Rocío García-Becerra et al. Int J Mol Sci. 2012.

Abstract

Breast cancer is the most frequent malignancy diagnosed in women. Approximately 70% of breast tumors express the estrogen receptor (ER). Tamoxifen and aromatase inhibitors (AIs) are the most common and effective therapies for patients with ERα-positive breast cancer. Alone or combined with chemotherapy, tamoxifen significantly reduces disease progression and is associated with more favorable impact on survival in patients. Unfortunately, endocrine resistance occurs, either de novo or acquired during the course of the treatment.
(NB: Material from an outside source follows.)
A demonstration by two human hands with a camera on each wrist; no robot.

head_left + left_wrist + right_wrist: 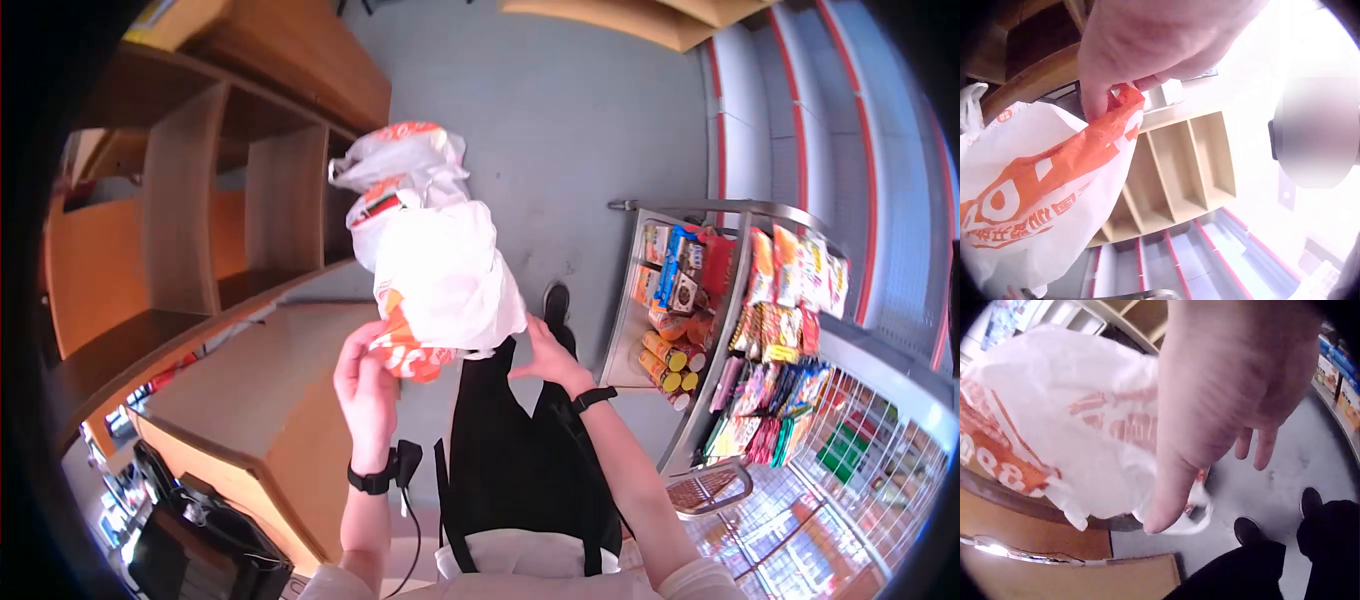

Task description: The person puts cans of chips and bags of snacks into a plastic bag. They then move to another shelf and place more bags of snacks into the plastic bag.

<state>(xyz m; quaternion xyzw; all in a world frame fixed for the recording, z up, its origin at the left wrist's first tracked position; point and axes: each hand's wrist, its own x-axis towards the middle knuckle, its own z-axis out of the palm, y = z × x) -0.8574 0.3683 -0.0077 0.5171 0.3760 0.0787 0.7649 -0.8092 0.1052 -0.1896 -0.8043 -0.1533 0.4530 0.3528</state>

The mechanisms that contribute to hormonal resistance include loss or modification in the ERα expression, regulation of signal transduction pathways, altered expression of specific microRNAs, balance of co-regulatory proteins, and genetic polymorphisms involved in tamoxifen metabolic activity. Because of the clinical consequences of endocrine resistance, new treatment strategies are arising to make the cells sensitive to tamoxifen. Here, we will review the current knowledge on mechanisms of endocrine resistance in breast cancer cells. In addition, we will discuss novel therapeutic strategies to overcome such resistance. Undoubtedly, circumventing endocrine resistance should help to improve therapy for the benefit of breast cancer patients.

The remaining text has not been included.